I used graphite and now I'm using influxdb, in the other hand kibana+logstash+ES.

With statsd and influxdb you can measure all the events in a database, it's pretty easy and you have statsd libraries in some languages. I measure all the events in my products, from response timings, database queries, logins, sign-ups, calls, all go to statsd.

Logs are good to debug, but if you want to measure all events in your platform, statsd+influxdb+grafana are your best friends, and your manages will be happy with that ;-)

A few weeks ago I gave a talk about this, you can see the slides here + a few examples+ deploy in docker:


Regards ;-)

Do you use Logstash to push to statsd for software that don't support statsd?

I have a HAProxy instance I want to log into something like influxdb.

You can quite easily do that with Mozilla Heka [1] and a bit of Lua scripting. Recently a haproxy log decoder was posted here - https://gist.github.com/victorcoder/4b9bea9ade7671fcea75

So in Heka set up an input (LogStreamer for example), and use that haproxy decoder script (as SandboxDecoder) with it. After that pass it through any filters you'd like (like StatFilter) and output collected stats with HTTP output + influxdb encoder.

(I just built a log parsing and stats collecting pipeline for our Heroku apps with haproxy + heka + influxdb + grafana. So far happy with the result.)

[1] https://hekad.readthedocs.org/


No :-(, all the software that I use is python, and Kamailio servers. So I didn't have this problem. I can't help in this case.


At the place where I work we use a couple of different tools for logging events:

Logstash + graylog / elasticsearch - mostly for monitoring application error logs and easy ad hoc querying and debugging.

statsd+graphite+ nagios/pagerduty - general monitoring/alerting and performance stats

zeromq (in the process of changing now to kafka) + storm and redis for real time events analytics dashboards. We are also writing it to hdfs and running batch jobs over the data for more in depth processing.

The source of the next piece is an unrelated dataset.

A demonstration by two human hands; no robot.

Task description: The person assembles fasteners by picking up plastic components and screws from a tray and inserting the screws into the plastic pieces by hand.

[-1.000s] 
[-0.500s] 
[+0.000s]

We also have a legacy sql server in which we save events / logs which is still maintained so maybe this could help you. Just FYI we analyse more than 500 million records / day and we had to do some optimisations there:

-if the database allows then partition the table by date. -create different tables for different applications and / or different events -1 table / day which is then at the start of the new day getting merged in a different monthly table in a separate read only database. -create daily summary tables which are used for analytics -if you actually need to query all the data then use union on the monthly tables or the summary tables -I want to also say this, I know it's a given but if you have large amounts of data batch and then use bulk inserts..

I suggest you take a couple of steps back and think hard about exactly how you want to access and query the data and think what the best tool for you in the long run is.

Why do you feel the log is way too large?

If log entries take up too much disk space, switching to a different system will not help; you will have to do something with the data. You can either archive old years (export in some way, compress, put in cold storage) or throw them away, either partially or fully (do you need to keep debug logging around forever?). Using partitions can help here, as it makes it faster to drop older data (http://www.postgresql.org/docs/current/interactive/ddl-parti...)

You also may consider compressing some fields inside the database (did you normalize logType and userAgent or are they strings? Can your database compress descriptions?), but that may affect logging performance (that's a _may_. There's extra work to do, but less data to write)

If, on the other hand, indexes take up too much space or querying gets too slow, consider using a partial index (http://en.m.wikipedia.org/wiki/Partial_index). You won't be able to efficiently query older data, but if you do that only rarely, that may be sufficient.

Here is another solution that hasn't been mentioned yet, but has by far the best price/performance if it matches your use-case. Google BigQuery isn't advertised as being for log search, but in practice it works phenomenally well. It provides exceptionally low storage costs, combined with a powerful query language and reasonable query costs. The counter-intuitive part is that the query performance, even on tens or hundreds of gigabytes of data is amazing, and better in practice than many purpose built inverted index log search systems.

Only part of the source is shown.